Infrastructure Pipeline
Responsible for provisioning and updating infrastructure.
Stages:
- Terraform validation
- Terraform plan generation
- Manual approval gate
- Terraform apply
Publishing the plan as an artifact allows review before infrastructure changes are applied.
Application Pipeline
Responsible for building and deploying container workloads.
Stages include:
- container image build
- image push to Azure Container Registry
- Kubernetes deployment
- rolling updates with health checks
Approval gates provide governance while maintaining delivery speed.
Governance with Azure Policy
The AKS cluster integrates the Azure Policy add-on with OPA Gatekeeper.
Policies enforce baseline Kubernetes security practices.
Examples include:
- blocking privileged containers
- requiring resource limits and requests
- preventing use of
:latestimage tags - enforcing health probes
- restricting dangerous Linux capabilities
Policies initially run in audit mode, allowing teams to identify violations before enforcement is enabled.

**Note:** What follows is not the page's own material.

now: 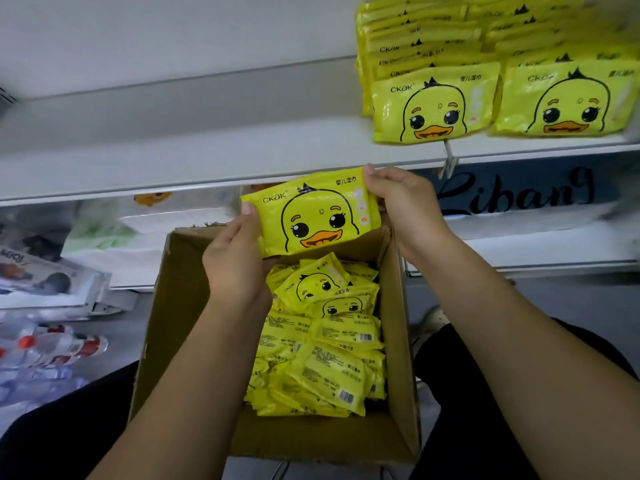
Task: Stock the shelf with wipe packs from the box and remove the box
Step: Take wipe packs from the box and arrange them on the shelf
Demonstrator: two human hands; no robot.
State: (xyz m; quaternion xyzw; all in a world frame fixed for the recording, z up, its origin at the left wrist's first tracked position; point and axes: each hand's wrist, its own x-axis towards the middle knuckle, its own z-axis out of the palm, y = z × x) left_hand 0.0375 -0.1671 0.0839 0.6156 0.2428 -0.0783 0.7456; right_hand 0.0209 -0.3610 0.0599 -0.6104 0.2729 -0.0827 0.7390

Platform vs Application Responsibilities
A clear separation of responsibilities enables scalable platform operations.
Platform Team
Responsible for:
- infrastructure provisioning with Terraform
- AKS lifecycle management
- ingress controller configuration
- observability stack
- security baselines and policies
- CI/CD pipeline templates
Application Teams
Responsible for:
- Kubernetes manifests
- application container images
- application-level dashboards
- namespace-specific configuration
- service routing and ingress definitions
This model enables self-service application deployment while maintaining platform consistency.
Possible Extensions
The platform can evolve with additional capabilities:
- multiple environments (dev / staging / production)
- GitOps deployment model using Flux or Argo CD
- private AKS cluster and private endpoints
- cluster autoscaling and cost optimization
- advanced traffic management via Gateway API
Scope
This project intentionally focuses on platform architecture rather than application complexity.
The implementation demonstrates:
- Azure-native Kubernetes platform engineering
- secure workload identity and secret management
- infrastructure automation with Terraform
- observability from day one
- policy-based Kubernetes governance
- CI/CD automation for infrastructure and workloads
A minimal demo application is used only to validate the platform capabilities.
Last Updated: March 2026
Estimated Monthly Cost (dev environment): ~$200